Below are the records; copy exactly the stretch from the line containing "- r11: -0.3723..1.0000" through the line containing "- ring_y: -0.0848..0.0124", both ends included, and nothing else.
>>>
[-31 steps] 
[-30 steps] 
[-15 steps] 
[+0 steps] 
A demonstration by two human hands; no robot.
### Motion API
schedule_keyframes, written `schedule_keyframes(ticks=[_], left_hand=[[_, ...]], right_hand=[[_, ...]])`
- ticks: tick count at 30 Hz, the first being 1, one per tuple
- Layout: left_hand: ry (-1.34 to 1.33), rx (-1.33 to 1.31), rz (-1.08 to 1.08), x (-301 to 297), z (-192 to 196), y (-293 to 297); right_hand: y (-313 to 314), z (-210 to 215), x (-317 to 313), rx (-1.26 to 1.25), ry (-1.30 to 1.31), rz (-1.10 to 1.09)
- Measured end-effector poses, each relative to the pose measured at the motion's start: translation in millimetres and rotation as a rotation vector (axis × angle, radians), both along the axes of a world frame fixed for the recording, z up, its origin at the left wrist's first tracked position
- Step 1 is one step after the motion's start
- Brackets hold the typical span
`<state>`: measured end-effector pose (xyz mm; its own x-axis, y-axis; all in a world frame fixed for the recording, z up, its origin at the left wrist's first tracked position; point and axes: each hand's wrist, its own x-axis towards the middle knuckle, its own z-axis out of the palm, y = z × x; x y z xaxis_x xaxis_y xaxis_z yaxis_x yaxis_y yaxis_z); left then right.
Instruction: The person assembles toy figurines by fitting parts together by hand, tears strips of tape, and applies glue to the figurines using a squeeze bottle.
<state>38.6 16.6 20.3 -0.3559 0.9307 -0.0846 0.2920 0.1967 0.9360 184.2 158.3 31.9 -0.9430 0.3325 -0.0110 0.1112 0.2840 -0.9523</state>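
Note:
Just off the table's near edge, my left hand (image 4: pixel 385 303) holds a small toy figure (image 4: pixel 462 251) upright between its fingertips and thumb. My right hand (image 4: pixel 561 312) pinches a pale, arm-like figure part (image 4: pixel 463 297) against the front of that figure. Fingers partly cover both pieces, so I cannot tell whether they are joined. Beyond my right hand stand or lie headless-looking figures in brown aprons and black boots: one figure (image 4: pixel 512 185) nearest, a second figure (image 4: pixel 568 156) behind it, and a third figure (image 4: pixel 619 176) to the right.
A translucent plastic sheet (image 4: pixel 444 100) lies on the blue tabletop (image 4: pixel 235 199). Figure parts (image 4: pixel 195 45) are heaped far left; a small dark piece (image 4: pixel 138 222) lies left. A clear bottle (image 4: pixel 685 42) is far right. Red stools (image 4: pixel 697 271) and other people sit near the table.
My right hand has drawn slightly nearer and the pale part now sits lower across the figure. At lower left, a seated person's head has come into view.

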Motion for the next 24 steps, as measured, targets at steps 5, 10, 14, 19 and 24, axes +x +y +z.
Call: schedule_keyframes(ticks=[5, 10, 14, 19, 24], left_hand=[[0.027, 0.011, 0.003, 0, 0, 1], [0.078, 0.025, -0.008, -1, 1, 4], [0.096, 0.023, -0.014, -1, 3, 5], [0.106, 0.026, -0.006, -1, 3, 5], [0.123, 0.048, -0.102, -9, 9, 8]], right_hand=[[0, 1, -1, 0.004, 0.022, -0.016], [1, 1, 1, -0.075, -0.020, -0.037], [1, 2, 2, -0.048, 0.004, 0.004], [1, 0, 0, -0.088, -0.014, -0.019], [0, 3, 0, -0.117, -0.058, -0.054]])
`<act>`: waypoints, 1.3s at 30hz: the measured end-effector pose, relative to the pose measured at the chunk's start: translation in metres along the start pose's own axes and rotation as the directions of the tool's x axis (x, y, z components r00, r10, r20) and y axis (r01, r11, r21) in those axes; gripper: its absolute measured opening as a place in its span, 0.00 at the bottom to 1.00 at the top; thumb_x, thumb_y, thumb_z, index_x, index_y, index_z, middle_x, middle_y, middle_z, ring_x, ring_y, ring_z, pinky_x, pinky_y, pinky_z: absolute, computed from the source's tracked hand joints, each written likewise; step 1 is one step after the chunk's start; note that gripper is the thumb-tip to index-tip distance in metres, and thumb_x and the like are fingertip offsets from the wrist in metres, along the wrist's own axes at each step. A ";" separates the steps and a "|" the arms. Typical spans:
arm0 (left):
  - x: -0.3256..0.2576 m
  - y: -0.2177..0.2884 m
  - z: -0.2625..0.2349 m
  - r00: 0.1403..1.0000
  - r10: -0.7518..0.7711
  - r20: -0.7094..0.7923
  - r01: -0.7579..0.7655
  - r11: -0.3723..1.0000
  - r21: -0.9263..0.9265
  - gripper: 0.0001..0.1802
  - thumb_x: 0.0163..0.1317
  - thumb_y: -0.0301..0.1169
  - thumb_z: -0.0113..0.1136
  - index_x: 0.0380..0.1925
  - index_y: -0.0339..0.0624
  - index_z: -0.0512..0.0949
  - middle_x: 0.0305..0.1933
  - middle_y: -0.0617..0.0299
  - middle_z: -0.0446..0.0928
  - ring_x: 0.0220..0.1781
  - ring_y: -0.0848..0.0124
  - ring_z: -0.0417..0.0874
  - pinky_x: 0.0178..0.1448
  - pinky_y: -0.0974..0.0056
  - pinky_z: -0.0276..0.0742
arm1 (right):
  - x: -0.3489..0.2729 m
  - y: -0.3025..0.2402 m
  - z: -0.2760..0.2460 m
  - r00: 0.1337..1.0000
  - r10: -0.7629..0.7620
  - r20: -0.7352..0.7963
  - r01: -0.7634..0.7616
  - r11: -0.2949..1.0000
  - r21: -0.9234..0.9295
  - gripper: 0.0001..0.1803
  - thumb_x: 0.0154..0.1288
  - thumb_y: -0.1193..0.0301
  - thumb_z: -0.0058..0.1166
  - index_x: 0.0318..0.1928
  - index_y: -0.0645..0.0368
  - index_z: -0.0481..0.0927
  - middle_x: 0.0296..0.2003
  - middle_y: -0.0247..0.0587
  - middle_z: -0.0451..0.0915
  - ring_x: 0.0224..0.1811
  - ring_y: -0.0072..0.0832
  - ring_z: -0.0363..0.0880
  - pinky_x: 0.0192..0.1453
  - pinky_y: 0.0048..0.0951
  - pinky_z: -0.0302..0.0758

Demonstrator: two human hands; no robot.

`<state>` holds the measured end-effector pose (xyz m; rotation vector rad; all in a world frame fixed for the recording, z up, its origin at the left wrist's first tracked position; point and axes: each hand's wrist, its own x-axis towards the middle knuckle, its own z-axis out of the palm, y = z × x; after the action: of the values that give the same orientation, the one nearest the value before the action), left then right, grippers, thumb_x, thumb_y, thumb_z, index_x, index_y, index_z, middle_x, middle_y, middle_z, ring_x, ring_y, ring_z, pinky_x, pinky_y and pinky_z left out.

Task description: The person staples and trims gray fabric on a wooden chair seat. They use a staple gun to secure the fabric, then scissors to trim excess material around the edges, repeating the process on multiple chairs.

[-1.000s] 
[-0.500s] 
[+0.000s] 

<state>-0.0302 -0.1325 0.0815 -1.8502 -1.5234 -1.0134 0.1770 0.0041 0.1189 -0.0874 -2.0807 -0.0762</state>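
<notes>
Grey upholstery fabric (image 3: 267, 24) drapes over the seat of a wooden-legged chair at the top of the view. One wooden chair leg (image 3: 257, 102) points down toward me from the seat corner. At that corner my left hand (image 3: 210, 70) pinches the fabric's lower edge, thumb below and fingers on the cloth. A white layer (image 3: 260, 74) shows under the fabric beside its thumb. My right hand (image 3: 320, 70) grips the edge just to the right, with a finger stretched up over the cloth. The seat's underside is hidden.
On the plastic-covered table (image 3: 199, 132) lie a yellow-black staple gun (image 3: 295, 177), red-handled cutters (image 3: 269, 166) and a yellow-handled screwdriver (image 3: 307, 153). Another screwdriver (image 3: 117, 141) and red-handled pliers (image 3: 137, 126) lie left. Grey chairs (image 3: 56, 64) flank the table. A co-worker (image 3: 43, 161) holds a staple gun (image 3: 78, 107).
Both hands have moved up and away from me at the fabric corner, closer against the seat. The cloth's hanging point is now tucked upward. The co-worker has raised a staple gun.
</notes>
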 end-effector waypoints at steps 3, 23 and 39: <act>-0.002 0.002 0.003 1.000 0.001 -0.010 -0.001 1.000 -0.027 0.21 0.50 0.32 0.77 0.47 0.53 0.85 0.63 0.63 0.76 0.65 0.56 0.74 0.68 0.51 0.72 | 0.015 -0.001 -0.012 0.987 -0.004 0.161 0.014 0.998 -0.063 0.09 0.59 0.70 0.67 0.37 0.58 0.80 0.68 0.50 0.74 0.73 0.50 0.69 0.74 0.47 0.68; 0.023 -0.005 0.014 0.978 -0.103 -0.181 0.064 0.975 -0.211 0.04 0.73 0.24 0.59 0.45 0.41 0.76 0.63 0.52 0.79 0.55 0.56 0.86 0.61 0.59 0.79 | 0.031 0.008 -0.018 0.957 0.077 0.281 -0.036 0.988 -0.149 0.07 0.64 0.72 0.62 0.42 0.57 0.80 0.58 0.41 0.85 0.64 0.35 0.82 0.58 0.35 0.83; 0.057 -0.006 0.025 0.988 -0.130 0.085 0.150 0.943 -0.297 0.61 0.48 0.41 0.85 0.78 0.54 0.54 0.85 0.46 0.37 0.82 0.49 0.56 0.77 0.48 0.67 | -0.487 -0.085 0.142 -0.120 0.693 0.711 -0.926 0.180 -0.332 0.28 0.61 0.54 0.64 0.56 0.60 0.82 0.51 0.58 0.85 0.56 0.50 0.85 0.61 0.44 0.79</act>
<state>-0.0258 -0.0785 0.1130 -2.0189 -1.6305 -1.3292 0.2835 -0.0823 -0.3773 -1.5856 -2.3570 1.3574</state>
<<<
-- Answer area --
  - r11: -0.3723..1.0000
  - r21: -0.9263..0.9265
  - gripper: 0.0001..0.1802
  - thumb_x: 0.0163..0.1317
  - thumb_y: -0.0301..0.1169
  - thumb_z: -0.0113..0.1136
  - index_x: 0.0380..0.1925
  - index_y: -0.0339..0.0624
  - index_z: -0.0512..0.0949
  - middle_x: 0.0305..0.1933
  - middle_y: -0.0617..0.0299
  - middle_z: -0.0446..0.0928
  - ring_x: 0.0220..0.1781
  - ring_y: -0.0848..0.0124

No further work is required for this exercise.